We all know the Hash Match operator. It joins or aggregates data, based on a hash table. That hash table is ideally stored in memory. But if the granted memory is insufficient, then Hash Match will spill to tempdb, which is slow. I assume that every reader of this blog knows this already.
But what you probably don’t know is how that hash table is structured. How is the data stored? Where are new rows added, how is the table accessed?
To be fair, none of this is useful knowledge, unless you work for the engine team at Microsoft. And if you do, then you have access to source code and documentation, so you won’t need me to explain this structure to you. So why do I even take the trouble to investigate and describe this structure? Because I am a geek, and geeks love to dig into technical stuff and uncover things they were never meant to uncover.
Memory versus disk
We need to keep in mind that the data in the hash table can be stored in two places. In our ideal world, we have enough memory available. In that case, the hash table is stored in memory and always remains in memory.
But the real world is not ideal. In the real world, we sometimes run out of memory. And if that happens, the Hash Match operator spills to disk. I will not go into the details of the spill process at this time (but if you are interested, you can look at the slide deck, or a recording, of a presentation I have about exactly this). What we know is that, in the case of a spill, part of the data in the hash table is moved out of memory and into one or more “files” within tempdb. It makes sense to assume that, even though its’s still the same data, the structure will be different.
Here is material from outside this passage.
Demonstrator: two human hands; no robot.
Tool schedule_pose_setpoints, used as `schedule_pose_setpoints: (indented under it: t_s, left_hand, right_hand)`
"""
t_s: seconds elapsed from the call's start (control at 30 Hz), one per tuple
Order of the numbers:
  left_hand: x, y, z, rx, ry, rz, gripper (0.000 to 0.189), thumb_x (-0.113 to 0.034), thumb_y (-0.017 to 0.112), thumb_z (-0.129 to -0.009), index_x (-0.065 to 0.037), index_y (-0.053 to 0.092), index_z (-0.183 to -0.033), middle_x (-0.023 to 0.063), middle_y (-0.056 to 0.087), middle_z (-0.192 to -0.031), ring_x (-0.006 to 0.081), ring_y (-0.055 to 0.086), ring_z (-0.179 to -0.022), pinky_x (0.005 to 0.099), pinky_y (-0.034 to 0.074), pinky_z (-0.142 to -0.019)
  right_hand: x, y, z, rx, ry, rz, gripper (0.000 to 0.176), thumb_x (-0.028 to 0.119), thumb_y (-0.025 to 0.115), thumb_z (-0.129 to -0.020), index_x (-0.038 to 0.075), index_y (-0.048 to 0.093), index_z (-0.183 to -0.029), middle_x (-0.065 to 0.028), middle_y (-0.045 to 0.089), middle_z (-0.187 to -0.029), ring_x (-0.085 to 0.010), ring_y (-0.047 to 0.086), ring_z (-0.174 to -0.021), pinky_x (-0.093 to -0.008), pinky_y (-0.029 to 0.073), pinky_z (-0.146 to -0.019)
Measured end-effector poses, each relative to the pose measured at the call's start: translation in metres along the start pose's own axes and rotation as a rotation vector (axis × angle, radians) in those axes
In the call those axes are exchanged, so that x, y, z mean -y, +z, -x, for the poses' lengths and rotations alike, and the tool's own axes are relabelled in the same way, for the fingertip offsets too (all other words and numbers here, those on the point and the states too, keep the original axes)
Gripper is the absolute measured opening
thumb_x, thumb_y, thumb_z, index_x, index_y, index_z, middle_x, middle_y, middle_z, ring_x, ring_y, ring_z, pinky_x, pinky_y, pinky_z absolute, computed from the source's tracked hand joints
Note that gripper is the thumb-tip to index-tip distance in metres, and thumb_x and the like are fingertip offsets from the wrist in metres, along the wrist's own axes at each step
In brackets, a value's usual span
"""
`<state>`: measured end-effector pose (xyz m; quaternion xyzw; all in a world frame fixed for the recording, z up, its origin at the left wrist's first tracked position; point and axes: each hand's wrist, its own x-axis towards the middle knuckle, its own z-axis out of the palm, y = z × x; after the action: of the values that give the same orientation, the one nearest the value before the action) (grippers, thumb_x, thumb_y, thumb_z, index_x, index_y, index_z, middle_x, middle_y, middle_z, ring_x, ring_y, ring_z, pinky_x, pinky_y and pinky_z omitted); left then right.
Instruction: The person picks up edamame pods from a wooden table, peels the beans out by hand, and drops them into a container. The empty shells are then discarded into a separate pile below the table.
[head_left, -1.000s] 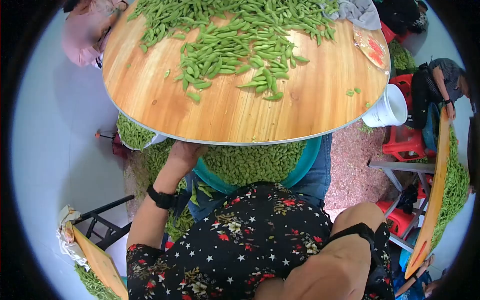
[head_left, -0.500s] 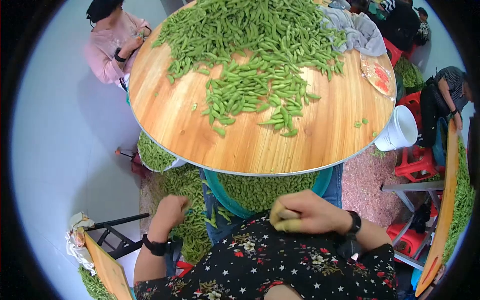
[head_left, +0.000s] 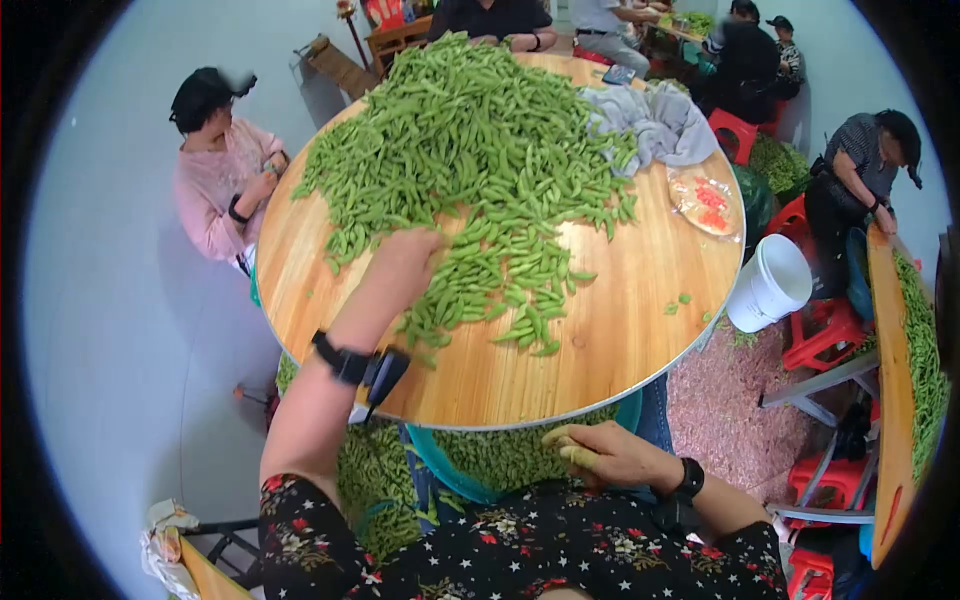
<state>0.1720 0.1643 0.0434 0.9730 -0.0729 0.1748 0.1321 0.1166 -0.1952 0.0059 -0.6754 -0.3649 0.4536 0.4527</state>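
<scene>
My left hand (head_left: 408, 262) reaches over the round wooden table (head_left: 620, 320) and touches the near left side of the green pod heap (head_left: 470, 120); its fingertips are blurred among the pods. Nearer to my body, my right hand (head_left: 605, 450) is held above the teal basin (head_left: 470, 487) filled with small green pieces. Its thumb and fingers are curled together, with stained fingertips, and anything between them is too small to make out. A looser spread of pods (head_left: 500, 265) lies in front of the heap.
A grey cloth (head_left: 670, 125) and a plastic bag with red print (head_left: 708, 203) lie at the table's right. A white bucket (head_left: 770, 285) stands beside the edge. People sit around, one in pink (head_left: 215, 185) at the left. Red stools (head_left: 825, 335) stand at the right.
My left hand has moved from beside the basin up and forward onto the pods. My right hand stays near the basin, its fingers slightly less bunched. The view has tilted upward.
</scene>
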Motion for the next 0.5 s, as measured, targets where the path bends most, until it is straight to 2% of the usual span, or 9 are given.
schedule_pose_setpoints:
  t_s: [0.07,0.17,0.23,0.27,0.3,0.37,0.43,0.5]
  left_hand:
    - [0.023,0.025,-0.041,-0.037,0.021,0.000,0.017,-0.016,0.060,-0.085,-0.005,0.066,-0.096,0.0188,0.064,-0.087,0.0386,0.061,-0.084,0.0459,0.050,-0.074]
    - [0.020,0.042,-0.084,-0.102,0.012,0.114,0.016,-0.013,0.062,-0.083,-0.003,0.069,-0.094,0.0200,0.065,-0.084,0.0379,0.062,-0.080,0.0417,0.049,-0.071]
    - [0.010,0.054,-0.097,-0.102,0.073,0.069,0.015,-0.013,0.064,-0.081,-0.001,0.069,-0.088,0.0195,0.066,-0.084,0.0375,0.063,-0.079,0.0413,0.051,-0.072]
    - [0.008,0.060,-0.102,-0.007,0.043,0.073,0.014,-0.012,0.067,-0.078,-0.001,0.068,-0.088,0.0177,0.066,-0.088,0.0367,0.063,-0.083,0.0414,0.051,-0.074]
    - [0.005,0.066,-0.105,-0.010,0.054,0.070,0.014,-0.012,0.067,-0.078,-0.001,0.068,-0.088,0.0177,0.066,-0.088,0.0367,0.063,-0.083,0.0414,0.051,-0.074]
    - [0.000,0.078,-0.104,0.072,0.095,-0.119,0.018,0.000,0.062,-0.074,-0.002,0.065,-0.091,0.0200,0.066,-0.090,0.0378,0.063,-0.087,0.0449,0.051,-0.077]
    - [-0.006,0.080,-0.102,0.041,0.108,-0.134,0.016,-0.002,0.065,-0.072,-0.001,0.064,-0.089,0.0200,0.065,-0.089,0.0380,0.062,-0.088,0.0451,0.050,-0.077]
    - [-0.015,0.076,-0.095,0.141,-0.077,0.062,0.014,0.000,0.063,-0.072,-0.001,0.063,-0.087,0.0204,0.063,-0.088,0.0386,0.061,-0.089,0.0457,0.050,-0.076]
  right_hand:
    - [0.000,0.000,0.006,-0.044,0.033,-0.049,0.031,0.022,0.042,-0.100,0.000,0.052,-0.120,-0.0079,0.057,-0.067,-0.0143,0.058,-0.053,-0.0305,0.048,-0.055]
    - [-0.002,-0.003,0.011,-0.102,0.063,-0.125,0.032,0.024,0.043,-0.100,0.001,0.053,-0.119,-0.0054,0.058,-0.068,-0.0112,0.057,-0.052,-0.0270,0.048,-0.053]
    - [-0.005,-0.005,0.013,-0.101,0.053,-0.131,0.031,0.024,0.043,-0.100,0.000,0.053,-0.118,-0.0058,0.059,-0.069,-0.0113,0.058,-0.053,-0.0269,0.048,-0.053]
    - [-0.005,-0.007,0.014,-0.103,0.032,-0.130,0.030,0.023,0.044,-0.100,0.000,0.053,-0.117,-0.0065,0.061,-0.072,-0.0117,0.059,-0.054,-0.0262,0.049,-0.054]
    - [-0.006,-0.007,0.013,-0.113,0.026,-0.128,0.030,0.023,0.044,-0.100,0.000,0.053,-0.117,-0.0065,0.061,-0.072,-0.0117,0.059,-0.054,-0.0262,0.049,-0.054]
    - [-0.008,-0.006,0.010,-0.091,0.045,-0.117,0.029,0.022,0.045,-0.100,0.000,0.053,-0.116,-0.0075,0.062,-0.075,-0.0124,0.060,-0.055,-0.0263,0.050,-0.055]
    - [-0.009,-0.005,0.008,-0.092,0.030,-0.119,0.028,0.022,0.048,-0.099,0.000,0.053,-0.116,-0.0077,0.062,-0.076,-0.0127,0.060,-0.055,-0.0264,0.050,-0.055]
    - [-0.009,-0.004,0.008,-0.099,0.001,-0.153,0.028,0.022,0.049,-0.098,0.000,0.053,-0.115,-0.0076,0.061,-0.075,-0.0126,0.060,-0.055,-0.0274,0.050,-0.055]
I’m going to put this on ice for now. I will not ignore the reality of spills, but I will postpone them. The first parts of this blog series will focus only on hash tables that live in memory. Either because they didn’t spill (yet), or because there was a spill, but we look at the part of the hash table that is still in memory.
The left outer join trick
But now the question arises: how can I even look at an in-memory hash table (or at the in-memory part of a spilled hash table)? I don’t want to use a debugger. (Or rather, I am not smart enough to use it). But there are no documented ways to directly look into SQL Server’s memory. That makes it hard to really look at how the hash table is stored. So I will use a trick. And that trick has to do with how Hash Match processes a left outer join.
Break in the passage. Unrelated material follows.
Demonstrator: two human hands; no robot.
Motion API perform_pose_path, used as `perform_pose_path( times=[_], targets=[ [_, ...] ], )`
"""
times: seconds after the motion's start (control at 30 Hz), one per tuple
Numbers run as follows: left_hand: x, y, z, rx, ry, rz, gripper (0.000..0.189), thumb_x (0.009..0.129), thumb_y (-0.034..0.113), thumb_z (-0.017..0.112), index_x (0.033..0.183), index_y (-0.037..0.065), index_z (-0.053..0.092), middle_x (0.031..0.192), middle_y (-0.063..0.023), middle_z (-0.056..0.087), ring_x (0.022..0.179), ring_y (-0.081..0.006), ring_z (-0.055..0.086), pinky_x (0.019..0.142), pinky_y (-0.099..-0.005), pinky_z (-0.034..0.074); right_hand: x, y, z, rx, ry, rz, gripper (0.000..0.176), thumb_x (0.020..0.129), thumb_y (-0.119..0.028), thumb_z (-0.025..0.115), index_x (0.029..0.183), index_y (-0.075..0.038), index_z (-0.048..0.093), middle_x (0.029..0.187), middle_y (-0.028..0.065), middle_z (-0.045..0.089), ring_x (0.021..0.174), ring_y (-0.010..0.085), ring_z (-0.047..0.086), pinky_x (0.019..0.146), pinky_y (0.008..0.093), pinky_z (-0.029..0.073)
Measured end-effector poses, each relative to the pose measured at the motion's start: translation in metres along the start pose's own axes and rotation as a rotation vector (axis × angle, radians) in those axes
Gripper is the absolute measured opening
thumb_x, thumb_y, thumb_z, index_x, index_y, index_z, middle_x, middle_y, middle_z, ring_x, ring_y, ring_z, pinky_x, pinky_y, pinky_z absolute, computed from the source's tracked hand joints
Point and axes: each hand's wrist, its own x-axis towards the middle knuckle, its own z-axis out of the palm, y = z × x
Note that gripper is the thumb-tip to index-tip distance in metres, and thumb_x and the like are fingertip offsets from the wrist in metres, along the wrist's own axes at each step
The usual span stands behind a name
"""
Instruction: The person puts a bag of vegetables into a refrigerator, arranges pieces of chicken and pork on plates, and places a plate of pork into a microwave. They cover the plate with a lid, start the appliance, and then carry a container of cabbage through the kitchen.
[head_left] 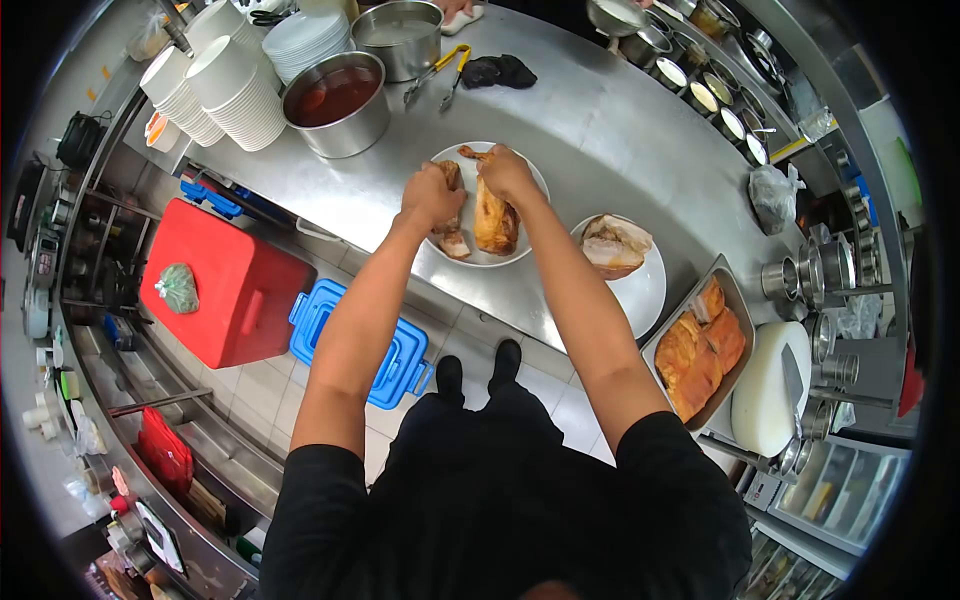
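Observation:
Both my hands are over a round white plate (476,262) on the steel counter. My left hand (432,197) is closed on a browned piece of meat (454,240) on the plate's left side. At the plate's right side my right hand (508,176) grips the upper part of a roasted poultry piece (494,222), its bony end showing at the top. To the right, a second white plate (640,295) carries a pale cut piece of meat (612,247). Farther right, a metal tray (655,340) holds several roasted, golden-brown pieces (690,365).
Behind stand a pot of reddish liquid (335,95), another pot (398,35), yellow-handled tongs (445,72), a black cloth-like item (498,71) and stacked bowls (235,90). A white board with a knife (768,390) is at right. Another person's hand (455,8) shows at the top.

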Motion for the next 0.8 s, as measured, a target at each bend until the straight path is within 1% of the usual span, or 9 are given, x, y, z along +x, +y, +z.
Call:
perform_pose_path(
  times=[0.07, 0.2, 0.27, 0.33, 0.43, 0.5, 0.57, 0.6, 0.8],
  targets=[
    [0.003, -0.011, 0.006, -0.024, 0.034, 0.018, 0.058, 0.069, 0.027, 0.072, 0.105, -0.013, 0.05, 0.092, -0.0256, 0.064, 0.087, -0.0348, 0.065, 0.078, -0.037, 0.052, 0.003, 0.004, 0.001, -0.107, -0.05, -0.116, 0.038, 0.085, -0.024, 0.061, 0.113, 0.0, 0.053, 0.112, 0.0236, 0.059, 0.105, 0.0374, 0.057, 0.089, 0.0401, 0.046],
    [0.003, -0.025, -0.011, -0.823, 0.026, -0.008, 0.041, 0.08, 0.024, 0.062, 0.108, -0.005, 0.053, 0.097, -0.0142, 0.064, 0.085, -0.0208, 0.064, 0.074, -0.0319, 0.053, 0.011, 0.007, 0.005, -0.001, -0.168, -0.104, 0.043, 0.088, -0.033, 0.057, 0.114, 0.001, 0.054, 0.113, 0.0241, 0.059, 0.106, 0.0372, 0.057, 0.091, 0.0381, 0.045],
    [-0.006, -0.043, -0.026, -1.168, -0.049, -0.045, 0.038, 0.088, 0.024, 0.056, 0.114, -0.003, 0.052, 0.104, -0.0116, 0.061, 0.09, -0.0178, 0.062, 0.077, -0.0309, 0.052, 0.017, 0.013, 0.019, 0.295, -0.12, -0.165, 0.055, 0.091, -0.044, 0.05, 0.115, 0.005, 0.055, 0.115, 0.024, 0.058, 0.11, 0.0354, 0.056, 0.093, 0.0378, 0.043],
    [-0.026, -0.034, -0.034, -1.312, -0.057, 0.016, 0.041, 0.092, 0.029, 0.053, 0.118, -0.003, 0.049, 0.11, -0.0122, 0.059, 0.098, -0.0182, 0.06, 0.082, -0.0314, 0.051, -0.023, -0.003, -0.008, 0.27, 0.149, -0.253, 0.053, 0.094, -0.045, 0.045, 0.111, 0.004, 0.058, 0.106, 0.0214, 0.062, 0.096, 0.024, 0.059, 0.086, 0.0343, 0.044],
    [-0.064, 0.007, -0.039, -1.528, -0.202, 0.08, 0.05, 0.094, 0.037, 0.05, 0.125, -0.002, 0.043, 0.115, -0.0125, 0.056, 0.103, -0.0191, 0.059, 0.087, -0.0334, 0.05, -0.102, -0.011, -0.056, 0.764, -0.304, -0.138, 0.064, 0.092, -0.057, 0.041, 0.116, 0.001, 0.054, 0.095, 0.0089, 0.06, 0.097, 0.0176, 0.056, 0.082, 0.0295, 0.047],
    [-0.084, 0.039, -0.017, -1.529, -0.268, 0.126, 0.047, 0.096, 0.036, 0.047, 0.126, 0.0, 0.043, 0.115, -0.0126, 0.056, 0.104, -0.0189, 0.057, 0.088, -0.0324, 0.049, -0.145, 0.007, -0.06, 0.932, -0.268, -0.238, 0.068, 0.087, -0.059, 0.051, 0.116, 0.002, 0.052, 0.097, 0.009, 0.06, 0.094, 0.0186, 0.057, 0.082, 0.0298, 0.047],
    [-0.102, 0.069, 0.014, -1.327, -0.129, 0.171, 0.046, 0.097, 0.037, 0.045, 0.125, 0.0, 0.044, 0.116, -0.0118, 0.055, 0.103, -0.018, 0.056, 0.087, -0.0304, 0.047, -0.175, 0.032, -0.074, 0.57, 0.016, -0.341, 0.072, 0.078, -0.057, 0.065, 0.114, 0.004, 0.053, 0.099, 0.01, 0.06, 0.093, 0.0173, 0.057, 0.082, 0.0296, 0.047],
    [-0.116, 0.09, 0.02, -1.245, -0.173, 0.228, 0.047, 0.097, 0.038, 0.044, 0.125, -0.001, 0.044, 0.115, -0.0119, 0.054, 0.102, -0.0175, 0.056, 0.085, -0.0293, 0.047, -0.196, 0.034, -0.097, 0.578, 0.022, -0.174, 0.073, 0.07, -0.049, 0.075, 0.113, 0.005, 0.053, 0.102, 0.012, 0.06, 0.095, 0.0176, 0.057, 0.083, 0.0305, 0.046],
    [-0.142, 0.119, 0.057, -0.895, -0.335, 0.543, 0.056, 0.09, 0.035, 0.058, 0.126, -0.004, 0.043, 0.108, -0.0146, 0.055, 0.095, -0.0161, 0.055, 0.077, -0.0272, 0.046, -0.253, 0.121, -0.142, 0.605, 0.235, -0.034, 0.069, 0.063, -0.047, 0.079, 0.099, 0.007, 0.059, 0.087, 0.0155, 0.064, 0.082, 0.0195, 0.063, 0.075, 0.0292, 0.049]
  ],
)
Here is a very simple query, where I use hints to force SQL Server to use a Hash Match join instead of Nested Loops or Merge Join. The FORCE ORDER hint prevents the optimizer from swapping the two inputs to get the slightly cheaper right outer join with the Dutch number names as the left input and English as the right input.
SELECT English.Num,
English.Name AS EnglishName,
Dutch.Name AS DutchName
FROM (VALUES (1, 'One'),
(2, 'Two'),
(4, 'Four'),
(6, 'Six')) AS English (Num, Name)
LEFT OUTER JOIN (VALUES (1, 'Eén'),
(3, 'Drie'),
(4, 'Vier')) AS Dutch (Num, Name)
ON Dutch.Num = English.Num
OPTION (HASH JOIN, FORCE ORDER);
With all these hints, the optimizer really has no other choice but to produce this execution plan:
If you really want to make 100% sure that the inputs have not been swapped, then you have to look at the properties of each of the two Constant Scan operators.
This is what you will see in the Values property of the bottom Constant Scan. This confirms that this is indeed the second input, with the numbers 1, 3, and 4, along with their Dutch names, in the same order as they are listed in the query. Repeating this exercise for the top input shows that the rows with 1, 2, 4, and 6 and their English names are also passed in into the Hash Match operator in the order we typed them in the query.
We can now look at the operation of the Hash Match operator. It first reads its top input, called the build input. On four subsequent calls, it receives the rows for numbers 1, 2, 4, and 6, in that order. These rows are now stored in the hash table, each in the bucket that corresponds to the hash of their Num column, and each stored as unmatched.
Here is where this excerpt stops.